陈夫人冷哼一声,别过头:“这话儿你怎么不当着姑妈的面说去,你看看她,都落到如今这个地界了,还仍旧当自己是侯府说一不二的老封君老太太呢!”

“她不慈,咱们可不能不孝。”陈宛凝也不甘愿,说这样的话出来都觉得勉强,见陈夫人仍旧隐怒,就压低声音说:“姑妈的身体大不如前了,她得了又是这样容易反复的病症,虽说这次病是要好起来了,可根子仍旧留下来了,说不得没两年可活了。”

陈夫人惊诧:“真的?”又压低声音,“你怎么知道的?可我瞧着姑妈她好似一日好过一日了。”
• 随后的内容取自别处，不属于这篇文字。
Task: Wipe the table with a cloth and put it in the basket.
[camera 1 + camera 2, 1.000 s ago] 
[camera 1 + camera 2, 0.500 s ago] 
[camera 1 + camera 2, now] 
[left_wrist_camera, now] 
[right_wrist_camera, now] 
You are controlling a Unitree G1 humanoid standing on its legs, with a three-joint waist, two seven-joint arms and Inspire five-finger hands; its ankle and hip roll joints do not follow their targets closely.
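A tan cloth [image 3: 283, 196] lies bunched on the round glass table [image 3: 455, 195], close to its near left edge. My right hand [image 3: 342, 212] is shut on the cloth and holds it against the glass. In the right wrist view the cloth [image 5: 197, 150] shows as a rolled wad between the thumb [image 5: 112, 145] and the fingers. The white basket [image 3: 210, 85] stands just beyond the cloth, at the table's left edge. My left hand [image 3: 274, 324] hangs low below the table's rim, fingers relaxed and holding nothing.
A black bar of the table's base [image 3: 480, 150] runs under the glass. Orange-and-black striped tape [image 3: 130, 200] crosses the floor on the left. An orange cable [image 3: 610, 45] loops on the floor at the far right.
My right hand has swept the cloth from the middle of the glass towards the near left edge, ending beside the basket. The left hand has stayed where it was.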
陈宛凝低头看着茶盏,闻言轻轻扯了扯嘴角,心里头的话在嘴边转圜了两圈:“就是身体一日好似一日又能如何,咱们这好姑妈如今还做梦有朝一日诰命会回来呢,可以我看,她那诰命是先皇封的。如今不也是说撤就撤了,大伯为着之前的事心寒,如今也不过是尊着孝道奉养老太太罢。”

“你也瞧见了,咱们那好姑妈跟前可没了媳妇丫环争先服侍。太医问诊的时候,也是,她如今连太医都不能用了。上房冷冷清清的,若不是大嫂厚道,不屑于跟咱们那好姑妈计较,她身边的杜鹃又是个厉害的,指不定老太太的体己恐怕都保不住。”

陈宛凝越说自己也高兴起来,可她这话一说,陈夫人就张牙舞爪起来:“她敢!”

“老太太的体己私房哪里有他们大房的份,先不说他们已经闹掰了。就是自打老太太生病一来,可不都是咱们在跟前又是伺候汤药,又是端茶喂饭的。大嫂她还不是事不关己高高挂起,老太太的体己怎么能让她给趁机昧下了,她也不觉得臊得慌!”

陈夫人如今再憎恶傅母。可她也不会憎恶傅母的体己,在她的潜意识里,傅母的体己私房都是二房的,就算如今他们二房从侯府分了出来。

陈宛凝不说话。

陈夫人嘲讽道:“老爷那么紧着姑妈,在姑妈床前扮孝子,可不就是为了她的体己私房,偏偏咱们那好姑妈被猪油蒙了心。还真当老爷是个大孝子呢!”

陈夫人说起傅煦阳早没了往日的情谊,语带忿忿,还带着讥讽。

陈宛凝也跟着冷冷一笑。

陈夫人扶了扶鬓上插的八宝步摇簪,心里苦笑,往前她记得就是看到苏颖有一支八宝簪,她当时还做着有朝一日揽过管家权做管家太太的美梦。什么都要跟苏颖比一比。

如今她是成了管家太太不假,可……

陈夫人心苦嘴更苦,偏她还要硬撑着,在这家里头威风八面:“你跟前的那个绿溪你是怎么打算的?”

说着就冷哼一声:“不过是个家生子,就如此不知天高地厚。只有主子可以嫌弃奴才伺候的不好,哪有奴才胆敢嫌弃主子的!照我说就该找了人牙子把她发卖了才好!”